W tym roku postanowiliśmy przedłużyć Gwiazdkę o jeszcze jeden dzień. Aby to osiągnąć, po upływie Świąt Bożego Narodzenia udaliśmy się aby sprawić małą wizytę Klaudii. Marzycielka doskonale wiedziała o naszym przyjeździe, więc nie było zaskoczenia, jednak uśmiech nie zszedł z buzi Klaudii ani na chwilę. Tak, tak – nasza czteroosobowa ekipa przyjechała w doskonale znanym celu – umeblować i udekorować pokój naszej Marzycielki. Po wniesieniu niemałej wagi kartonów na górę, zakasaliśmy rękawy i od razu zabraliśmy się do roboty. Z doświadczenia innych wolontariuszy wiedzieliśmy, że poskładanie mebli to parę dobrych godzin pracy.

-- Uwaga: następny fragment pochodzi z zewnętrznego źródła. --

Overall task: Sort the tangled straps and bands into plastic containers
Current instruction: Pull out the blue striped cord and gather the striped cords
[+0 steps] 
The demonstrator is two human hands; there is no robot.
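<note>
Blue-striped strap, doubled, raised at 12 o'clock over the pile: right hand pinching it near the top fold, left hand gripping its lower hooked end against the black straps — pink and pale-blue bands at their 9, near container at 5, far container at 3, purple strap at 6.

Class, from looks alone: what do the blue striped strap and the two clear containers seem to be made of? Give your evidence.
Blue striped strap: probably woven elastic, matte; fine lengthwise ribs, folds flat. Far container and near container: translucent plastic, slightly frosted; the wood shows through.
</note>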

Klaudia wraz z siostrą Zuzią bez przerwy pomagały nam w walce z meblami. Śrubki, kołki, wkręty.. przed dziewczynami te małe elementy nie mają żadnych tajemnic! Doskonale przybijały gwoździe i rozszyfrowywały tajemnice instrukcji składania mebli.

Dołączył do nas też Jarek – chłopak Klaudii. Jest pewne, że dzięki jego doświadczeniu, zdolnościom i sile czas naszej pracy został skrócony o kilka ładnych godzin. Nawet brak śrubek nie stanowił problemu, kiedy mieliśmy takiego pomocnika!

Szybko uwinęliśmy się ze składaniem mebelków. Na koniec – szybka dekoracja pokoju i podziwianie efektów naszej pracy. Nowe wnętrze okazało się być strzałem w dziesiątkę.

Mama Klaudii przygotowała dla nas wspaniały poczęstunek. Po posileniu się po ciężkiej pracy nie mogło zabraknąć tortu. Niestety wszystko co dobre szybko się kończy, dlatego ani się nie obejrzeliśmy, a trzeba było wracać do domu.

 

Klaudio! Dziękujemy, że mogliśmy spełnić tak piękne marzenie. Oby uśmiech, który gościł na Twojej twarzy kiedy zobaczyłaś nowy pokój towarzyszył Ci każdego dnia.

 

Dziękujemy Fundacji BGŻ BNP Paribas za środki, które pozwoliły nam spełnienie tego wspaniałego marzenia. Ogromne podziękowania kierujemy do pracowników Banku BGŻ PNP Paribas SA (Jakuba, Adrzeja i Kasi)  za pomoc w urządzeniu wymarzonego pokoju Klaudii.